Developer Corey Harris said his company, Landmark Development, paid $7.2 million for about 60 acres on the peak in summer 2005. The deal seemed like a safe bet. The project fell behind schedule in the spring of 2006. The housing market sputtered that summer. And by September 2006, his buyer wasn't interested.

Harris had missed the market. He said his company was stuck with a $140,000 monthly loan payment, and he stopped making the payments last year. The Reserve's contractors have filed more than $500,000 in liens for unpaid bills.

In November, Bay Bank filed papers to foreclose on the subdivision to get its money back. Ed Cameron, Happy Valley's building official, says it's the first time in his nine years that he's seen an entire subdivision fall into foreclosure.
My Comment: Happy Valley, Oregon like Will County, Illinois no doubt thought "It's different here." Seattle and Vancouver still feel the same way now. Their turn will come. One by one by one, every city, county, and state are finding out "It's NOT different here."
Tim Gray, 42, former chief financial officer of national builder D.R. Horton's Oregon operation, was among developers who bid up land prices. "Tim was paying top dollar for the land," said Scott Combs, a Vancouver real estate broker. "But it made sense. Tim was trying to buy land so that someone else wouldn't buy it."
My Comment: Truth is funnier than fiction. You cannot make this kind of stuff up: "But it made sense. Tim was trying to buy land so that someone else wouldn't buy it." The only sense it makes is in explaining the foolishness and greed of it all.
The first sign that the boom was waning came early for Gray: In April 2006, seven of eight scheduled home sales fell through within days. From there, things just got worse as demand fell further and Gray slashed prices. As Zephyr [Gray's company] struggled to pay its bills, its creditors, owed about $45 million, grew restless. That debt load became crushing. Last June, an unpaid creditor forced Zephyr into bankruptcy.
My Comment: A cascade of defaults are coming. How many of Gray's subcontractors are now facing default?
St. Helens-based Decal Custom Homes, an active Portland-area builder, is scrambling to remain afloat amid dozens of creditors clamoring for money. Bank of America, for example, sued Decal and its principals in November, seeking repayment of $8.2 million. Decal has stayed alive only because of financial backing from John Schleining, a successful Ashland developer.

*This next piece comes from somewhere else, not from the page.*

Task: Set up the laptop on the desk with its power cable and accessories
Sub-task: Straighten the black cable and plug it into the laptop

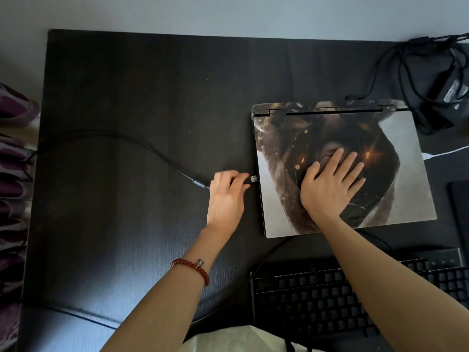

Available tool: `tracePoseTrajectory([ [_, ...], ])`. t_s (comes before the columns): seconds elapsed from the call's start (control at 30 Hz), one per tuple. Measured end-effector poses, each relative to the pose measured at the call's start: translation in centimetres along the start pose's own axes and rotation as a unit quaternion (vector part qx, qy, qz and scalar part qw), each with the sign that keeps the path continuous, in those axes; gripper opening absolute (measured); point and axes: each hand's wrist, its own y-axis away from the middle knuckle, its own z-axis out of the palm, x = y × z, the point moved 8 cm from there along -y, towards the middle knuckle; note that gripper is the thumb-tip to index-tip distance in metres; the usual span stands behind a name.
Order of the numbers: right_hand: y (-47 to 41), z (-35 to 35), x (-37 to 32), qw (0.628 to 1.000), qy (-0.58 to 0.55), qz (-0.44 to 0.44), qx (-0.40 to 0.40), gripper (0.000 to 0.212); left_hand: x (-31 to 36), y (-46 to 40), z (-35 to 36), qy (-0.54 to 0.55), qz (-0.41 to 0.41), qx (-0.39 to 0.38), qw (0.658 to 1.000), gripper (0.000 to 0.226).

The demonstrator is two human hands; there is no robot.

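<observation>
A closed laptop (396,138) with a brown and white picture on its lid lies on the right half of the dark desk (139,85). My right hand (332,184) rests flat on the lid with fingers spread. My left hand (225,196) pinches the plug (253,179) of a black cable (114,135) right at the laptop's left edge. The cable curves away across the desk and drops off its left side. A red bead bracelet sits on my left wrist.
A black keyboard (317,295) lies at the front right, with its cable (241,283) looping to the desk's front. A power brick with tangled cords (436,80) sits at the back right. A white cable (446,152) and a dark flat object (460,214) lie to the laptop's right.
</observation>
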Motion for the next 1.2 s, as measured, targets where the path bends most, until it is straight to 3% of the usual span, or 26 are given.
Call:
tracePoseTrajectory([
  [0.3,-0.1,0.1,0.1,1.0,0.004,0.0,0.005,0.064,-0.6,-0.6,-0.1,0.024,-0.039,0.011,0.999,0.019],
  [0.63,0.0,0.0,0.0,1.0,0.009,0.0,0.008,0.065,-0.2,-0.6,-0.1,-0.01,-0.009,0.017,1.0,0.016],
  [1.2,0.1,-0.2,-0.2,1.0,0.009,-0.003,0.014,0.064,0.3,-1.4,0.1,-0.031,0.005,-0.04,0.999,0.019],
])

"Now it's a question of whether (Decal) can sell the land for half" its original asking price, said Al Kennedy, a Portland lawyer representing Schleining.
My Comment: One weak domino was propped up by another. Now Schleining appears to be investigating his options.
"The multibillion-dollar question is when will the cycle turn," said Worthy, the bank CEO. "I don't know when that will come. I expect to be hunkered down through 2008."
My Comment: Anyone who thinks this blows over in 2008 is in fantasy land. Payback for the unsupported boom we experienced is just in the second inning. A severe recession is coming that has not yet hit full force.

This post is not really about Will County Illinois, Portland Oregon, or (ya gotta love the name) Happy Valley. There are thousands of "Happy Valley USA" suburbia stories out there.

"Happy Valley" is not so happy. Many are trapped. Many more will be trapped as the recession worsens. Unfortunately, foreclosure may be the only viable way out.